An advantage of using bacteria in this way is their rapid replication rate, which provides amplification of the transgene within the target microenvironment [212,213]. Anaerobic bacteria are particularly suitable for invading hypoxic tumor microenvironments. Bacteria such as Shigella and Listeria monocytogenes can enter the cytoplasm of mammalian host cells to deliver their engineered payloads, and some bacterial species also possess secretion systems, which can deliver therapeutic products into a target cell without the bacteria themselves entering the cell [214].

Engineered bacteria are also used to provide systemic anticancer immunity as they are capable of absorbing dangerous substances administered as a result of immunotherapies.

For example, Chowdhury et al. showed that tumor-infiltrating T cells could be activated using tumor-colonizing bacteria to deliver CD4nb and prevent metastasis, stimulating rapid tumor regression and leading to long-term survival. Tumor antigen-specific systemic immune responses that suppress the growth of untreated tumors are induced by local injection of CD4nb-expressing bacteria, demonstrating that engineered bacterial immunotherapy can have an abscopal effect [215].
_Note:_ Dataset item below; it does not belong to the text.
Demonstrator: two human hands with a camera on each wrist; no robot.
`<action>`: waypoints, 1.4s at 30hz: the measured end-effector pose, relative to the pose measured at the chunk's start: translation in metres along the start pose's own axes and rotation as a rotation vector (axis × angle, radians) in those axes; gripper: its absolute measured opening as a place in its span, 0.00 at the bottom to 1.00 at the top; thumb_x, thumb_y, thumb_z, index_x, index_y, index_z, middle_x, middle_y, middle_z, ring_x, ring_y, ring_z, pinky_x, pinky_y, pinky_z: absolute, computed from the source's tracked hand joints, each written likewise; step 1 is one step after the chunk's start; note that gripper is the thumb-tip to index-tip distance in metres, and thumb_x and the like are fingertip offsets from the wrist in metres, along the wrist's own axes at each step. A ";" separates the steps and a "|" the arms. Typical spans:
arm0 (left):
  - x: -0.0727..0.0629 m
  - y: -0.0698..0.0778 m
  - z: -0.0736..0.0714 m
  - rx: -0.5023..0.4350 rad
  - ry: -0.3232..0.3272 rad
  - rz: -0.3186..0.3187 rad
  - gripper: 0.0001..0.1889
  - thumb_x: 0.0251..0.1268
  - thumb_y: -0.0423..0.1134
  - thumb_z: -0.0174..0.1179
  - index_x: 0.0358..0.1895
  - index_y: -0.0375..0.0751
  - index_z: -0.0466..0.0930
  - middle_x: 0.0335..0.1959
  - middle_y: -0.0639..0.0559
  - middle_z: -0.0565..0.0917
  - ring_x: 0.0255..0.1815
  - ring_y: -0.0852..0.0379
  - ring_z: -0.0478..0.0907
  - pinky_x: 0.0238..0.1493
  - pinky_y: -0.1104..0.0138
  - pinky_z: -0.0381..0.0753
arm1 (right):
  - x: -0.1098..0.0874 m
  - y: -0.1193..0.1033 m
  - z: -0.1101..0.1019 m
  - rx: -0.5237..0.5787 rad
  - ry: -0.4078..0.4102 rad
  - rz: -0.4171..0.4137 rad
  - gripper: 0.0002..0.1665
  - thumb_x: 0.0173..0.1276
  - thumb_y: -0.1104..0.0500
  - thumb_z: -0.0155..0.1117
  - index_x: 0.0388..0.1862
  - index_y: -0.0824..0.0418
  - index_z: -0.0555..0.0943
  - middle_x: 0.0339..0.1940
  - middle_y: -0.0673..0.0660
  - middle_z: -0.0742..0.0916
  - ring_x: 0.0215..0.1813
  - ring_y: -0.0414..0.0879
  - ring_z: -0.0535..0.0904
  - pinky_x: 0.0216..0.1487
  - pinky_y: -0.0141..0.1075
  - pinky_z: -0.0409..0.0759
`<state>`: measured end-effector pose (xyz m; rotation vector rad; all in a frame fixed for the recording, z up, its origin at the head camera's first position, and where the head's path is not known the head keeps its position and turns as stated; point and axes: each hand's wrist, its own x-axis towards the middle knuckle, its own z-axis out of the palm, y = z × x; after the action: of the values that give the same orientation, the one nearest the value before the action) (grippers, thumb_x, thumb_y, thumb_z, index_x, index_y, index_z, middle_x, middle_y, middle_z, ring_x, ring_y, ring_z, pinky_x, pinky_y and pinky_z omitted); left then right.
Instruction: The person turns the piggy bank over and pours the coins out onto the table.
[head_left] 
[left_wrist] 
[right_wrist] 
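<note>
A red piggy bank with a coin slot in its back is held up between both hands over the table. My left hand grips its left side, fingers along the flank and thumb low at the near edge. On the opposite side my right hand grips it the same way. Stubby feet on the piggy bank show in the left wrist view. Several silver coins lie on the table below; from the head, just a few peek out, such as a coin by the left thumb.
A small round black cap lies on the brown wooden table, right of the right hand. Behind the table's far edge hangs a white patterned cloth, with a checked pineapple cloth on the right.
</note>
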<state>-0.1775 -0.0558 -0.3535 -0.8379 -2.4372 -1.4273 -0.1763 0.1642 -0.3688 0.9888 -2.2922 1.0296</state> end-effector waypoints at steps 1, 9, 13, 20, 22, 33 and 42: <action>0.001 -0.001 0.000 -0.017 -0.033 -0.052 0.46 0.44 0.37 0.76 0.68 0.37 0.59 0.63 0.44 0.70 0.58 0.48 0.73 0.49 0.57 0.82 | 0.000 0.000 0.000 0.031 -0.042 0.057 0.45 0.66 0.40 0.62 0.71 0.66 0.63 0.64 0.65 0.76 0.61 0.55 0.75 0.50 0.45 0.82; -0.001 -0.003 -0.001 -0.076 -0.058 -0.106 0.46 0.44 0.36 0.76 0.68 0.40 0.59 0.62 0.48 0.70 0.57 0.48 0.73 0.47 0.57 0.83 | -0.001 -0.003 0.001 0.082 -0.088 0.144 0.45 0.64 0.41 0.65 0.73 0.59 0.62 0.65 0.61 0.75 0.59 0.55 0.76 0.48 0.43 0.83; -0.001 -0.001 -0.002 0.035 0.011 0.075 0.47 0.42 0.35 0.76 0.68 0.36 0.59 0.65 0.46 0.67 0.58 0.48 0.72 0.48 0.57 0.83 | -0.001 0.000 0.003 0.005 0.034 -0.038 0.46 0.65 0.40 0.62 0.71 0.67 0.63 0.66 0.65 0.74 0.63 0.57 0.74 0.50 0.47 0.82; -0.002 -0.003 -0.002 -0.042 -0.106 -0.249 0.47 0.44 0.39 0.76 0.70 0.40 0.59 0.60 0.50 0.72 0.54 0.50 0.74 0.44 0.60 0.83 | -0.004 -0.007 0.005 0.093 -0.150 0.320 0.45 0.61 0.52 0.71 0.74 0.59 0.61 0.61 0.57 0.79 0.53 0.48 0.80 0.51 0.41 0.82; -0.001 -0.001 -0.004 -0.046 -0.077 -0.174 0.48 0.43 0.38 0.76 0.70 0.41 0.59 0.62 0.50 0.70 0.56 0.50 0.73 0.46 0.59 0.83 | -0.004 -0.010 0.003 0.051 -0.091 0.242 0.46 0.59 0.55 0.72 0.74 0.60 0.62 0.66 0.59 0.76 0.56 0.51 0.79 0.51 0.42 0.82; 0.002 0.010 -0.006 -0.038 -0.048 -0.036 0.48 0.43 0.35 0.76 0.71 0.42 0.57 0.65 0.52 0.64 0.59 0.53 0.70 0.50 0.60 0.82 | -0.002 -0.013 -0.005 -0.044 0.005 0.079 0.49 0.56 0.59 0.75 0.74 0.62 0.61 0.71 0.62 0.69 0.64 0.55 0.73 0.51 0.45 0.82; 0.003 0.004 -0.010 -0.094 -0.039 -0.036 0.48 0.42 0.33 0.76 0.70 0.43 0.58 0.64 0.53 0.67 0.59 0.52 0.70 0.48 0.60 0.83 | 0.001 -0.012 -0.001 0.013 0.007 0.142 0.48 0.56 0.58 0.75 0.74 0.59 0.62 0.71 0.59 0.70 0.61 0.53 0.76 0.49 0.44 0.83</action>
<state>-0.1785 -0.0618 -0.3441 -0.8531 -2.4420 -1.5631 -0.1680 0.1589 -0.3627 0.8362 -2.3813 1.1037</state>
However, this therapeutic strategy is not without risk. A subtle balance needs to be struck between the number of introduced bacteria needed to achieve a therapeutic effect and the number at which the bacteria overwhelm the host’s immune system, particularly in the context of common host immunosuppression in cancer patients.

4. Conclusions

Accumulated evidence indicates that microbiota can enhance the carcinogenesis process through alterations in the metabolism, by controlling epithelial proliferation and differentiation and by influencing the immune response towards pathogenic organisms. Dysbiosis due to an imbalance in the interactions between the host epithelia and the microbiota can initiate chronic inflammation, epithelial barrier dysfunction and overgrowth of harmful bacteria. The polymicrobial synergy creates an ideal microenvironment for tumor degeneration and the tumor-associated microbiome. MAMPs, PAMPs and DAMPs, interacting with each other with pro-inflammatory action, they might contribute to carcinogenesis, creating a “microbiota-cancer axis” recently defined oncobiome. Barrier defects and the presence of genotoxins and pro-tumor metabolites produced by bacteria are fundamental in the process of carcinogenesis. The gut microbiota influences the pathogenesis of gastroenteric cancers but also modulates the onset of genitourinary cancers. Genitourinary carcinogenesis is also influenced by the dysbiosis of two other microbiomes, the urinary one and the vaginal one. Finally, some oral bacteria have also been shown to confer augmented susceptibility to these neoplasms. Different anticancer approaches, such as the use of pre, pro and postbiotics, fecal or vaginal microbiota transplantation and engineering bacteria, act by counteracting dysbiosis.